Insights

Here’s a glimpse into what’s on our mind in the world of real estate.

Anywhere But Here .. To 2021 and Beyond

For better or for worse … ok, for better … 2020 is almost in the rearview mirror, and 2021 is before us. The one thing WT is certain of is, uncertainty abounds.  While most predict the impacts of COVID-19 will start to diminish correlating with the rise of vaccination, the impacts to commercial real estate will continue to resonate in the months, and years to come. Here is WT’s take on predictions for 2021 for local real estate investors.

Multifamily

WT predicts impacts to multifamily will vary with location and product type offerings.  The pandemic has made our home experience a priority for those who have been spending more time there than ever. Comfortable in-unit amenities and spaces that can be a separate work or study space will continue to be sought after as people have become accustomed to working from home.  The space afforded by well-planned suburban communities will also be desirable. Additional square feet and access to greenspace in the suburbs will demand consideration by those previously attracted to higher density areas. Our region continues to offer easy access to home ownership when compared to other areas, so multifamily interest may wane as some pivot to the security in home ownership.

Office

Data points to employees wanting to return to the office, according to a Cushman & Wakefield study that we stumbled across, finding that fewer than 10% of employees want to permanently work from home.  Based on this, for companies in existing leases, we predict not much will change if they have weathered the economic storm other than pressure on landlords for HVAC system upgrades. For companies facing renewal and relocation changes, we think the shift that was already taking place away from open workspaces will continue to expand. We predict more configurable space and shift to private, albeit perhaps smaller offices.

Industrial

The change to at home shopping will continue to impact the industrial landscape for those involved in e-commerce (just not in Grand Island, NY).  More last-mile services and regional centers will continue to be needed since consumers have come to expect arrival of goods within a day.  The concern about over reliance on China may increase need for supplies to be more readily available in the United States. And of course, the impacts of the election have yet to be charted. Industrial will continue to be a top-performer locally and nationally, with areas of interest being near highways and the airport, and hopefully at some point, bridges.

 

Hospitality

With the losses suffered in 2020 as the result of the pandemic, operators and investors have a long way to go before being able to confidently bring new projects to market. We were disappointed, (but not surprised) to see some projects, such as Priam Enterprises Delaware Avenue boutique hotel shift to apartments.  WT anticipates that as the world becomes vaccinated, pent up travel demand will be unleashed, bringing much needed relief to those operators and communities that rely on tourism.  Our prediction will be that 2023 will be the year we start to see an increase in hospitality development again.

Retail

Retail was unfortunately already in a free fall before the pandemic. A drive down Buffalo’s Elmwood Avenue revealed this last January. The retail that will succeed moving out of 2020 will offer consumers the following:

1.        Experience.  Shopping will be entertainment and savvy retailers will need to capture consumer interests far beyond need. The consumer will need to want to go there.

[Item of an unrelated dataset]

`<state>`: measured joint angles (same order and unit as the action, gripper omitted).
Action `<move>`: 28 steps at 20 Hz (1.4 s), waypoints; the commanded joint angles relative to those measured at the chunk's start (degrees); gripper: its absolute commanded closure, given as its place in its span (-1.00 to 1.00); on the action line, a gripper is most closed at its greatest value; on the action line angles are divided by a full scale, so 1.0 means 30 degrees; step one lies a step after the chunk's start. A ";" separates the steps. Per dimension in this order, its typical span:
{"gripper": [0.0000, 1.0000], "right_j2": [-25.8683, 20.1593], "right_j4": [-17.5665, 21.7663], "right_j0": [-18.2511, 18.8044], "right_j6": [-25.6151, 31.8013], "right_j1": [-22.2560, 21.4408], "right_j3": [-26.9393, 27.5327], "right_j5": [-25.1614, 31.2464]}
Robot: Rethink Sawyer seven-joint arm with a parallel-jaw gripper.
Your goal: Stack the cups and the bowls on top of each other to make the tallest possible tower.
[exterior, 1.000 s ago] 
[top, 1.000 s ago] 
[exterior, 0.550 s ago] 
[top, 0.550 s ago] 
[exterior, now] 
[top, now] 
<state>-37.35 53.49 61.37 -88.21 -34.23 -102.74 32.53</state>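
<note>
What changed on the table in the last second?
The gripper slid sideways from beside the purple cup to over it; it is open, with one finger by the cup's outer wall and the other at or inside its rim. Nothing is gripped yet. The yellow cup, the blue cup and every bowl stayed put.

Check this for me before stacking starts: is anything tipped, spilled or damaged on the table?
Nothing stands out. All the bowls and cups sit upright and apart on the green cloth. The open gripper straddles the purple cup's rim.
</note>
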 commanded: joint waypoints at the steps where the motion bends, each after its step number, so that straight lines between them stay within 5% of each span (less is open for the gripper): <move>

2.       Multi-channel. Small retailers can no longer rely on having a Web site as all that is required of them. Their consumers must have the same experience in store and online and be able to get their item with the convenience they can obtain with a larger retailer. They also want to browse through social media and feel connected with their seller online and instore.

3.       Value. In a competitive landscape, consumers have price information at their fingertips. Wise retailers must think of ways for customers to feel that they are getting something extra. Same day delivery, gift wrapping, curated offerings that change frequently should be considerations.

Landlords will have to become stronger partners with their retail tenants, participating in planned shopping districts or blocks and working with communities to build on events that draw shoppers.

For now, we bid you farewell 2020, and welcome you 2021.